- _What you need to do_
Go to the line containing "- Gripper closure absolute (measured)" in the records below and print it and every following line exactly, on through the line containing "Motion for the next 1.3", then stop.

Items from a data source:
=======

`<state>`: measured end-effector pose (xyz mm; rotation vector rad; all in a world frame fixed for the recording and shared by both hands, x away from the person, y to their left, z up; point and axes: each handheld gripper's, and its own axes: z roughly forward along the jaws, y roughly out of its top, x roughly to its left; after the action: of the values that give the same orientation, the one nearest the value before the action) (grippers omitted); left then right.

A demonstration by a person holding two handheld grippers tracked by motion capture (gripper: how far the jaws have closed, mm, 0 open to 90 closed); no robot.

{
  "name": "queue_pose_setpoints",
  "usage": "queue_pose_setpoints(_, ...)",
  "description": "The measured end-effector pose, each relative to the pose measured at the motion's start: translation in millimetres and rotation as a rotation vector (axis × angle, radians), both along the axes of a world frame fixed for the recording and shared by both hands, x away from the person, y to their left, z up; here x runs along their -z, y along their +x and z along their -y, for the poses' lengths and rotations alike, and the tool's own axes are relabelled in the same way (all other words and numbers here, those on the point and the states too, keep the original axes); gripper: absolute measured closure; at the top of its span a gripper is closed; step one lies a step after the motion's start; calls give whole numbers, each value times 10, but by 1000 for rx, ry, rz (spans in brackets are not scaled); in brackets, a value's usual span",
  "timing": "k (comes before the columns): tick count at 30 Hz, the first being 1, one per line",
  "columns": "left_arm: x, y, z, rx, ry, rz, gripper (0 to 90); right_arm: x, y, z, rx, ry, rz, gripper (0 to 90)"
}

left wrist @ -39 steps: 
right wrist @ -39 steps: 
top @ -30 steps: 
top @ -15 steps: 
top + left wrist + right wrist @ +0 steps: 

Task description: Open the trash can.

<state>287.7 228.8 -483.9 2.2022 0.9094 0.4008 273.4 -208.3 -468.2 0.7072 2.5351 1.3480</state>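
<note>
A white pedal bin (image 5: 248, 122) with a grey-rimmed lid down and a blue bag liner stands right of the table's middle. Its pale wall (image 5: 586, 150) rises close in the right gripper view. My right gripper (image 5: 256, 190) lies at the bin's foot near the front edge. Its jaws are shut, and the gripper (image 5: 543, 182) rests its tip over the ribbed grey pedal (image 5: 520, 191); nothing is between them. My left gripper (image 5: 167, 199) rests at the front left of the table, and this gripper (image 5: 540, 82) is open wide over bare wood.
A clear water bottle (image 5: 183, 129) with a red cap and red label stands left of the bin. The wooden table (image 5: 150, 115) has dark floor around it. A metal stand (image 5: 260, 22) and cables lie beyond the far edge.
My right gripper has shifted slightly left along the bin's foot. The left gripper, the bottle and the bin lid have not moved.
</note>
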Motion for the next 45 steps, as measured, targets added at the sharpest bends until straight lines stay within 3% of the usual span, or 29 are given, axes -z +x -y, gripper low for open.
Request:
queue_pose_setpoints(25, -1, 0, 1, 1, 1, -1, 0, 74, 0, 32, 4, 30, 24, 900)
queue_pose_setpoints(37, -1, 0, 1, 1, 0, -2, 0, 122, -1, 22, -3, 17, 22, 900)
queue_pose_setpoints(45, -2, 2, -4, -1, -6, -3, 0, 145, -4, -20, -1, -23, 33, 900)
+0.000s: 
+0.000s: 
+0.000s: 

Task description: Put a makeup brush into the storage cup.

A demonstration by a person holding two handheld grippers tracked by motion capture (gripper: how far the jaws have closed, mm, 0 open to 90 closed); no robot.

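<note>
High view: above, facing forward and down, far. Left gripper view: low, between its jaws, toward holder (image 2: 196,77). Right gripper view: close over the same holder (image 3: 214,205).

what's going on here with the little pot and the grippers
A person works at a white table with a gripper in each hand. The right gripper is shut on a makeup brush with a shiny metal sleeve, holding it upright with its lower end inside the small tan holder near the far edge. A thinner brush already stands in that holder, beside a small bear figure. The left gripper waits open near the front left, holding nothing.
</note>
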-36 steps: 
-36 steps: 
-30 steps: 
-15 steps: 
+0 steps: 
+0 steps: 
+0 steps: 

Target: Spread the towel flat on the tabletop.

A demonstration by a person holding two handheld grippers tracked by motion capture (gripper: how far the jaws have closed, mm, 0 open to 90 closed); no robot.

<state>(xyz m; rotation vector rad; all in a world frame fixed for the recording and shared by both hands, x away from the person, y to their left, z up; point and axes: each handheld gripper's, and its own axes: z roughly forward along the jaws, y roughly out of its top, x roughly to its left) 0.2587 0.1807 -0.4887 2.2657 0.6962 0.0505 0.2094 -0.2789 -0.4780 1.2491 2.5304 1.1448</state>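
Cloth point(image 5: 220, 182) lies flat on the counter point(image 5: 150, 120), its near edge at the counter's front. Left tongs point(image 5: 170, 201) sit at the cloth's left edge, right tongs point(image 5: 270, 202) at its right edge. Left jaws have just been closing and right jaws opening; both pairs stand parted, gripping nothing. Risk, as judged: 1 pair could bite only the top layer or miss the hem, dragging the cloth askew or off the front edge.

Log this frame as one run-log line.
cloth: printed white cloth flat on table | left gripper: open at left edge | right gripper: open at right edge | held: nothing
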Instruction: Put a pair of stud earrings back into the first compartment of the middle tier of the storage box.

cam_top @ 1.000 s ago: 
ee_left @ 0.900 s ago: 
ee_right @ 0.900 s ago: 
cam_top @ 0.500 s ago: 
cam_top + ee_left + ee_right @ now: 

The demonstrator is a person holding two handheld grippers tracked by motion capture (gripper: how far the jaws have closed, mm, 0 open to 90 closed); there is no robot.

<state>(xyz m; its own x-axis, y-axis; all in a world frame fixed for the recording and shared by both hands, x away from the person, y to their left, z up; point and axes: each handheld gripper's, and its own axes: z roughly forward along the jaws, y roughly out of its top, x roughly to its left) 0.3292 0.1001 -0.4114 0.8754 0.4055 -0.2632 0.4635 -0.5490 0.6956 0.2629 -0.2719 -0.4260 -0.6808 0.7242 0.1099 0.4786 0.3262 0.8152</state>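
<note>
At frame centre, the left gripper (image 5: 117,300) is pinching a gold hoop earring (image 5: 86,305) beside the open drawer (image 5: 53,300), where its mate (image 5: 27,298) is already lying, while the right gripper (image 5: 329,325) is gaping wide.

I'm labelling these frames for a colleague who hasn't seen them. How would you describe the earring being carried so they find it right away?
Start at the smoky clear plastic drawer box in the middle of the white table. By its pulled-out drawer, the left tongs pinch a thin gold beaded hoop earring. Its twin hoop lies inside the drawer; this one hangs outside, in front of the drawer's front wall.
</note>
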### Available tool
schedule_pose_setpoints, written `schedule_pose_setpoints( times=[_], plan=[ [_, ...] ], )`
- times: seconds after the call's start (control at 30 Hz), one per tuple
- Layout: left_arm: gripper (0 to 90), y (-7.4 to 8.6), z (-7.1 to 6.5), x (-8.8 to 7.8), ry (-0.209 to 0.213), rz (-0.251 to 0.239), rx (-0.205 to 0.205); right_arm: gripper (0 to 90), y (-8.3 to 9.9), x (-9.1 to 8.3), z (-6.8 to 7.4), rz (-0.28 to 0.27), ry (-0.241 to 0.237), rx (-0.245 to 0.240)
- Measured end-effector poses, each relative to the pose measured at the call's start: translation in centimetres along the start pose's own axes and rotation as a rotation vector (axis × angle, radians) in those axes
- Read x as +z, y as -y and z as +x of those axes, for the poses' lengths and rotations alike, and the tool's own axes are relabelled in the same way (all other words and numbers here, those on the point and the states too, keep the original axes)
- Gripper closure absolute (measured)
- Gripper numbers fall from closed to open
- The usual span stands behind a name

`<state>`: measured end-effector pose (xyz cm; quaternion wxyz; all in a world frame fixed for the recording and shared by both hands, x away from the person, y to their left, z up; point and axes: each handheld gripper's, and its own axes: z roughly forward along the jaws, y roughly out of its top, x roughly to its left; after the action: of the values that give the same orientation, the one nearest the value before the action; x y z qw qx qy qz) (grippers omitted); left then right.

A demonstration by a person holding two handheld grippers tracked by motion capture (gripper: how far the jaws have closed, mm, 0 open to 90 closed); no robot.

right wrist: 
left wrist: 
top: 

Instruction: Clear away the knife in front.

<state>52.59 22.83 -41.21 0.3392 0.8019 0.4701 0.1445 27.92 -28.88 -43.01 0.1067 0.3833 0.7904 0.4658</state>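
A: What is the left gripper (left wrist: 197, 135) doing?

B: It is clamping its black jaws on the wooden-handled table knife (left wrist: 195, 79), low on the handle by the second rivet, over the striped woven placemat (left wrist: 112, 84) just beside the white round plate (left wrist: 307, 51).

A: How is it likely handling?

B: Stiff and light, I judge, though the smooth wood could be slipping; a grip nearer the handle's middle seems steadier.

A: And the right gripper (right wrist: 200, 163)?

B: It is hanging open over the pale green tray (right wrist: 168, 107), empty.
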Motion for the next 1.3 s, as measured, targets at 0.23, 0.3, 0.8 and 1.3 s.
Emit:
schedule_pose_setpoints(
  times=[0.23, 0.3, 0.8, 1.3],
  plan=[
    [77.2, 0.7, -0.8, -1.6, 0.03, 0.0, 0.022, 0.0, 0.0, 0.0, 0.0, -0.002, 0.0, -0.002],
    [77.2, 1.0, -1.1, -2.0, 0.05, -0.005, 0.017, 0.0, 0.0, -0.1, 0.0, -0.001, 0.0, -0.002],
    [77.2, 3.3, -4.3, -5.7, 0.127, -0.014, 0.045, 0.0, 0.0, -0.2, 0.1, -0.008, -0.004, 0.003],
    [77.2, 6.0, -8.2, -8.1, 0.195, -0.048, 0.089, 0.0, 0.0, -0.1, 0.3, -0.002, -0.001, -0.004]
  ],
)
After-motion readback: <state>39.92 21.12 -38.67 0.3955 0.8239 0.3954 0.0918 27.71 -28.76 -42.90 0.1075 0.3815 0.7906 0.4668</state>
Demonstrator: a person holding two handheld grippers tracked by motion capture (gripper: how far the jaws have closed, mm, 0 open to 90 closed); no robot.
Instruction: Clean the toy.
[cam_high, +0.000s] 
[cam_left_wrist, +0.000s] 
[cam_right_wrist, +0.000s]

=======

- _Solution for this problem_
- Gripper closure absolute (measured)
- Gripper numbers fall from closed to open
- The usual span stands behind a name

`<state>`: measured end-effector pose (xyz cm; quaternion wxyz; all in a world frame fixed for the recording and shared by both hands, x away from the person, y to their left, z up; point and axes: each handheld gripper's, and its own axes: z roughly forward along the jaws, y roughly out of its top, x roughly to its left; after the action: of the values that give the same orientation, the one nearest the value before the action; x y z qw qx qy qz) (grippers omitted); left then right.

A demonstration by a person holding two handheld grippers tracked by motion capture (gripper: how far the jaws have closed, mm, 0 open to 90 closed); no robot.

right wrist: 
left wrist: 
top: 

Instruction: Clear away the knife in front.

<state>52.59 22.83 -41.21 0.3392 0.8019 0.4701 0.1445 27.92 -28.88 -43.01 0.1067 0.3833 0.7904 0.4658</state>
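A: What is the left gripper (left wrist: 197, 135) doing?

B: It is clamping its black jaws on the wooden-handled table knife (left wrist: 195, 79), low on the handle by the second rivet, over the striped woven placemat (left wrist: 112, 84) just beside the white round plate (left wrist: 307, 51).

A: How is it likely handling?

B: Stiff and light, I judge, though the smooth wood could be slipping; a grip nearer the handle's middle seems steadier.

A: And the right gripper (right wrist: 200, 163)?

B: It is hanging open over the pale green tray (right wrist: 168, 107), empty.
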Motion for the next 1.3 s, as measured, targets at 0.23, 0.3, 0.8 and 1.3 s.

With this, the answer is complete.